Maybe I'm misunderstanding you, but walking vs. rewriting is like
apples vs. oranges (or "the drive to and from work" vs. "going to
work all day"). Walking is what you do when there's (almost) nothing
to do.

Further, Andy has a nice approach of rewriting.  
> Expect ANTLRMorph, by Leon Su, this Fall!

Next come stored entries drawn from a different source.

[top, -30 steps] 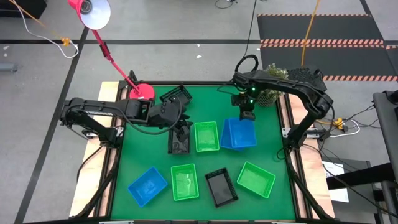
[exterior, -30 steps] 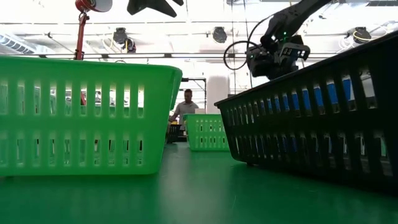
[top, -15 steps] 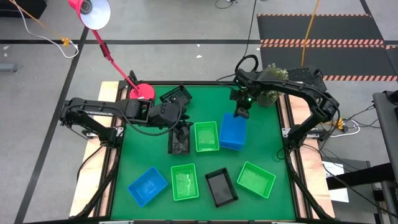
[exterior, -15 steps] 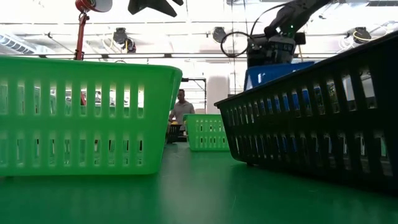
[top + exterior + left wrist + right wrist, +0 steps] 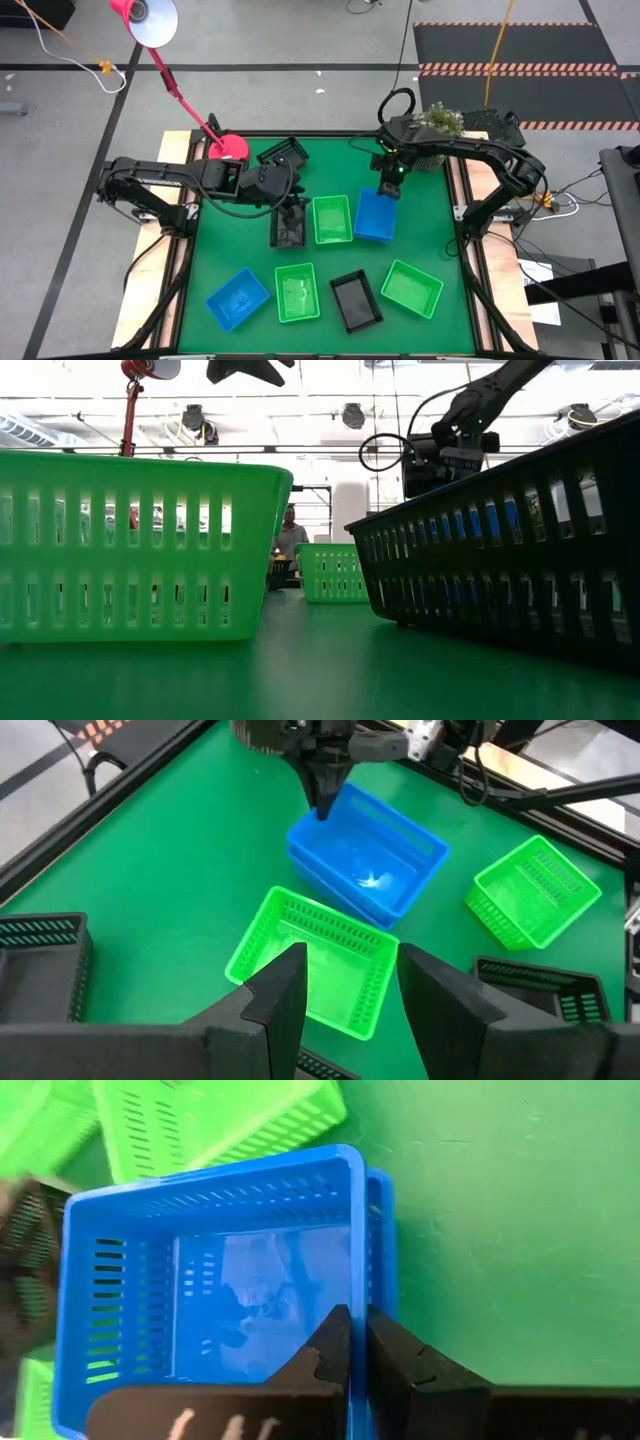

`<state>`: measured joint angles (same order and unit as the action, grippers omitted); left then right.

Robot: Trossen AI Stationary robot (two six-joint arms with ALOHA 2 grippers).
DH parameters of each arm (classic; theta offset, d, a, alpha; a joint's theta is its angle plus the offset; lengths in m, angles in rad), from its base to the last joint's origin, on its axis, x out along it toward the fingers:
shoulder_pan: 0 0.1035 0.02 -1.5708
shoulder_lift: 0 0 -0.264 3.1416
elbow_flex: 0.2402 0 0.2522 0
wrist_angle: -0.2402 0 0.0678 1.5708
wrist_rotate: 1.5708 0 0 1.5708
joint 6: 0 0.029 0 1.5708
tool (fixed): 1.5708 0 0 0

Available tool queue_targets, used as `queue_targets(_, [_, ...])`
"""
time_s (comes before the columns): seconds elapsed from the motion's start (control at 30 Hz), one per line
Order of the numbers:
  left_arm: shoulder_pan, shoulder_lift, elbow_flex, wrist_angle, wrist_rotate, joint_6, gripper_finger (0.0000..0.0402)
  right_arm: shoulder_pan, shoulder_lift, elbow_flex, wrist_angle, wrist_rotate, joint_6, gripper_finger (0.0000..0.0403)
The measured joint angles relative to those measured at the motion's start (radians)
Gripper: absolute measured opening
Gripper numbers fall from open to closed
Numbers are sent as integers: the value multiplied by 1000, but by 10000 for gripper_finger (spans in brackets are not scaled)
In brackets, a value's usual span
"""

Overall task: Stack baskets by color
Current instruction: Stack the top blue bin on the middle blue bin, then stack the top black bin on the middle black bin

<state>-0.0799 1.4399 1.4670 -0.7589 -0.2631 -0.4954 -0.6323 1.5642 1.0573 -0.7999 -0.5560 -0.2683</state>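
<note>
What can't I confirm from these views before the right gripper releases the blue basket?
Low view: the near black basket screens the blue stack; only slivers show through its slots.
High view: the left gripper covers the black basket under it; contact unclear.
Right wrist view: the upper blue basket, in the right gripper, hides most of the lower blue basket; seating unclear.

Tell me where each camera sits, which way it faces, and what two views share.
High view: overhead, looking straight down; both arms show, right pincer at the blue basket stack.
Low view: at tabletop height, looking level across; green basket and black basket fill it, one arm above.
Left wrist view: past the left pincer toward the blue stack.
Right wrist view: down past the right pincer, shut on the blue stack's wall.
Shared: both wrist views show the blue stack.
</note>
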Motion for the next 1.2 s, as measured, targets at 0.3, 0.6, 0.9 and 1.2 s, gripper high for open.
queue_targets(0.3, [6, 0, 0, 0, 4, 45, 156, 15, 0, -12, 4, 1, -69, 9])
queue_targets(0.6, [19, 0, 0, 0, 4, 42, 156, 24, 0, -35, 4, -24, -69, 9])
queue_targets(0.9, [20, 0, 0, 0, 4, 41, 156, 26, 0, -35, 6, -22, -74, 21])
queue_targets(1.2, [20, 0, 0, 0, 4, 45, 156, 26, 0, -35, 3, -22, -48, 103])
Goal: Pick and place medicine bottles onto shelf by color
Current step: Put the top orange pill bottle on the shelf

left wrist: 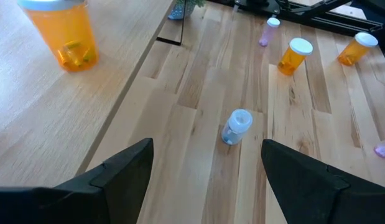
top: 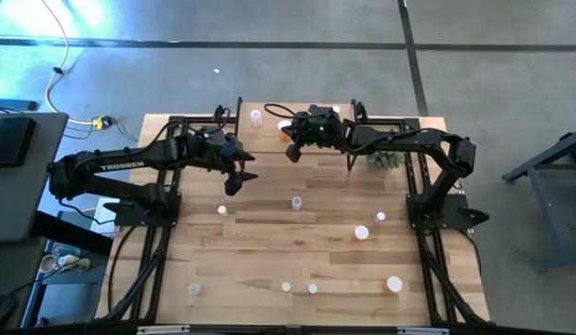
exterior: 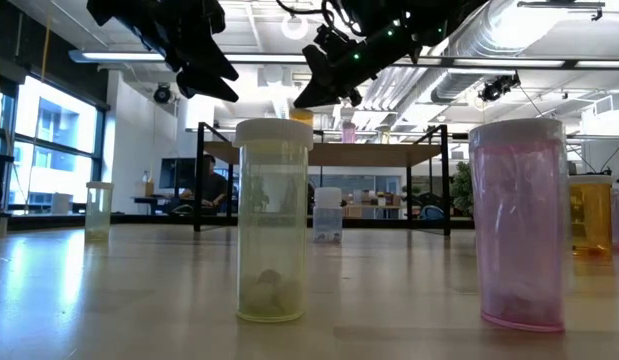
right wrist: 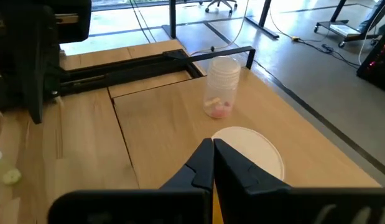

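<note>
**Two bottles on the shelf, most of the sorting left to do**

The shelf (top: 264, 138) at the far edge of the surface (top: 269, 251) holds only two bottles that can be made out. One is a pink bottle (right wrist: 220, 87) standing near one end. The other is an orange bottle (left wrist: 61, 34) standing closer to the middle, well apart from the pink one.

The right hand (right wrist: 213, 144) hangs over the shelf with its fingers pinched fully together and nothing between them. The white cap (right wrist: 251, 155) of a bottle shows just past the fingertips. This is probably the orange bottle, set down and let go, though it cannot be said for sure.

The left hand (left wrist: 208, 146) hovers over the bare surface beside the shelf, spread wide and empty. It points toward a clear bottle (left wrist: 237, 126) lying on its side, which looks like its next pick.

At least eight bottles are scattered over the surface in the high view. They include a yellow-green bottle (exterior: 274, 220) and a second pink bottle (exterior: 517, 225), both upright near the front edge. By this count the task is in its early part, with no colour group complete yet.
</note>
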`<state>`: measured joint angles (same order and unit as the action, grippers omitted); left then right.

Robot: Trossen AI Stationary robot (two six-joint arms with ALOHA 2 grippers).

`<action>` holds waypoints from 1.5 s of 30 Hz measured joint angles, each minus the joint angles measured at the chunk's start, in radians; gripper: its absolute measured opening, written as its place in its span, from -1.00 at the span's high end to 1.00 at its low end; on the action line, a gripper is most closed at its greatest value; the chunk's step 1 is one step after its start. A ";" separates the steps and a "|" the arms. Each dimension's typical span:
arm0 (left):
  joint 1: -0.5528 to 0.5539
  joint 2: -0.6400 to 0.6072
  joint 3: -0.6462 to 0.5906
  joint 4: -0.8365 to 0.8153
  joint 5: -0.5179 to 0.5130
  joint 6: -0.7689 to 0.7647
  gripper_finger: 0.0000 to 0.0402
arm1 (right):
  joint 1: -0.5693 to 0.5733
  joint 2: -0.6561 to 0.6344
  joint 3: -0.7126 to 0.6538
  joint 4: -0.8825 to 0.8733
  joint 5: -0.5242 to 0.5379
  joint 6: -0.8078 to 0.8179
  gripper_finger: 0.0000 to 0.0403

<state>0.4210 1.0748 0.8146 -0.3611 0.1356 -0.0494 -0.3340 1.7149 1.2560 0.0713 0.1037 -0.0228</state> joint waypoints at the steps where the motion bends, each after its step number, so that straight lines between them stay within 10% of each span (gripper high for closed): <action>1: 0.000 0.000 0.000 0.000 0.000 0.000 -0.44 | 0.000 0.000 0.000 -0.001 0.000 -0.001 1.00; 20: 0.000 0.000 0.000 -0.001 0.000 0.000 -0.44 | 0.007 -0.049 -0.001 0.026 -0.006 -0.053 1.00; 28: 0.000 0.000 0.000 -0.001 0.001 0.000 -0.44 | 0.035 -0.115 -0.001 -0.110 -0.167 -0.072 1.00; 45: 0.000 0.000 0.000 -0.001 0.001 0.000 -0.44 | -0.002 0.027 -0.001 -0.147 -0.119 -0.089 1.00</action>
<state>0.4210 1.0750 0.8146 -0.3617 0.1362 -0.0490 -0.3356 1.7417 1.2552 -0.0753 -0.0151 -0.1116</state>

To pick an AST manipulation rule at random...consider that when translating
C to Java, you can assign a zero value to any C struct. The C struct will become
a Java class, and the zero needs to change to "null". Where in the AST
do we need to check? Here are a few ways to "assign 0" in C:

* simple assignment:   a = NULL;    (where we have #define NULL 0 somewhere)
* function call arg:   f(0);        (where f's first arg is some struct type)
* ternary operator:    a = b ? 0 : 0; 
* function return:     a = f();     (where f() returns struct type)

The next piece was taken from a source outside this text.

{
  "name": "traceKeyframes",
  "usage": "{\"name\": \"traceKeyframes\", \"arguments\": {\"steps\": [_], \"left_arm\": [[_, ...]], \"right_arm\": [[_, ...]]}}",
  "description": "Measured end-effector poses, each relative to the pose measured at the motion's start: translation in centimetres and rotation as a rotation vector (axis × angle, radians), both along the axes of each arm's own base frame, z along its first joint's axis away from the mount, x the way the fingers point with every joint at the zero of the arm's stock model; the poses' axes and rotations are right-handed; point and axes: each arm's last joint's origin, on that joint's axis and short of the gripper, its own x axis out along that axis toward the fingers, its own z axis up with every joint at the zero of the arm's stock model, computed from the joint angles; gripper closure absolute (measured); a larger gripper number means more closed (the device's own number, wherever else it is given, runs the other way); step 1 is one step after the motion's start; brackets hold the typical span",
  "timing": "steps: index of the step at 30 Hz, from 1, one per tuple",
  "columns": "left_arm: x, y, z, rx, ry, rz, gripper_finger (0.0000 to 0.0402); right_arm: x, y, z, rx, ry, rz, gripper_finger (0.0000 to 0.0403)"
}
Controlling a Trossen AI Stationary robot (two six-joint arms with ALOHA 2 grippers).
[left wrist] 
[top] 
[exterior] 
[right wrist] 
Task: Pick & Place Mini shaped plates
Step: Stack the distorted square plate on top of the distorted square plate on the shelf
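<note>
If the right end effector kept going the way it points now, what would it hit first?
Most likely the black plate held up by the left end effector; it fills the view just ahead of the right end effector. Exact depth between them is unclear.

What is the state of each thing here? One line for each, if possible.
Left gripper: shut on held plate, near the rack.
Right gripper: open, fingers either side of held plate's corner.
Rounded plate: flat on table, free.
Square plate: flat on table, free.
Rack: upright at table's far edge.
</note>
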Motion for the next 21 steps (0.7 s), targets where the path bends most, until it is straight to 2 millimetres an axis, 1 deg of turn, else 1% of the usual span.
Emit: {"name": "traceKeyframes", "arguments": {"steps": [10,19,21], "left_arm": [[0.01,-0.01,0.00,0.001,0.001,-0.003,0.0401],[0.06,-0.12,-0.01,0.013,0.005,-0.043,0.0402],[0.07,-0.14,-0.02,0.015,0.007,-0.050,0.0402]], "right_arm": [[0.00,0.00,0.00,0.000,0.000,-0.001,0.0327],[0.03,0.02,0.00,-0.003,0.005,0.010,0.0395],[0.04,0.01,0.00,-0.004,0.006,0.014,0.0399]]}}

So if we have a checkForZeroAssignment() method, calls to it will have to be inserted
in at least four distinct places in our Ctree.g file. And checkForZero() will
have to "know" where it's being called from anyway (for example, in the
simple assignment case, it may have to search deep into nested curly braces
for array assignment).

So which way is best to slice the problem? We can have a
ZeroAssignmentRule class (along with a couple hundred others to do other things)
that searches the AST for these four cases. Or
we can have a Ctree.g that, at the ASSIGN node calls checkForZeroAssignment()
and a bunch (20? 50?) of other checks to do other things.

I'll be pretty impressed if ANTLRMorph makes this kind of work any easier,
as none of the other AST-rewrite systems seem to.

...all just my opinion, of course ;)
Andy
> 
> Ter
>